PROMPT: Please repeat the records, word for word and without gaps.

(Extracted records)
++++++++++++++++++++

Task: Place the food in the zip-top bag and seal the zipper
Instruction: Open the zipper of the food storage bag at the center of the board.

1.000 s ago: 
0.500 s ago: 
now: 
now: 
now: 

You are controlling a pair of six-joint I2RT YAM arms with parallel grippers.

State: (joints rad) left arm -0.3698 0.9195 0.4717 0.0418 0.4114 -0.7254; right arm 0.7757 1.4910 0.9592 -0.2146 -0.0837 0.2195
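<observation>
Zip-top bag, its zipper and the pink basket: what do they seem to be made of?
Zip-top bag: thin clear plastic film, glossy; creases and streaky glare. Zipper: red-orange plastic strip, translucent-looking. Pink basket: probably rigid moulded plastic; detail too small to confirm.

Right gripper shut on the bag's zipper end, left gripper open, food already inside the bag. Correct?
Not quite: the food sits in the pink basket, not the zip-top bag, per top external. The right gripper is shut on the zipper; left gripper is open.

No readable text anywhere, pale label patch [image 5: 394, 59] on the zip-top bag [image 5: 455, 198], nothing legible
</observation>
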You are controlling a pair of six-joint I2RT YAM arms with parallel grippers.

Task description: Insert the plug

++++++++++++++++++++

EXERCISE OUTPUT:
Task: Place the food in the zip-top bag and seal the zipper
Instruction: Open the zipper of the food storage bag at the center of the board.

1.000 s ago: 
0.500 s ago: 
now: 
now: 
now: 

You are controlling a pair of six-joint I2RT YAM arms with parallel grippers.

State: (joints rad) left arm -0.3698 0.9195 0.4717 0.0418 0.4114 -0.7254; right arm 0.7757 1.4910 0.9592 -0.2146 -0.0837 0.2195
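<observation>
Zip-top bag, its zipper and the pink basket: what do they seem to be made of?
Zip-top bag: thin clear plastic film, glossy; creases and streaky glare. Zipper: red-orange plastic strip, translucent-looking. Pink basket: probably rigid moulded plastic; detail too small to confirm.

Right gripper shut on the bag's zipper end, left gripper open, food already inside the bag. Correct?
Not quite: the food sits in the pink basket, not the zip-top bag, per top external. The right gripper is shut on the zipper; left gripper is open.

No readable text anywhere, pale label patch [image 5: 394, 59] on the zip-top bag [image 5: 455, 198], nothing legible
</observation>
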You are controlling a pair of six-joint I2RT YAM arms with parallel grippers.

Task description: Insert the plug

This answer leaves nothing further to address.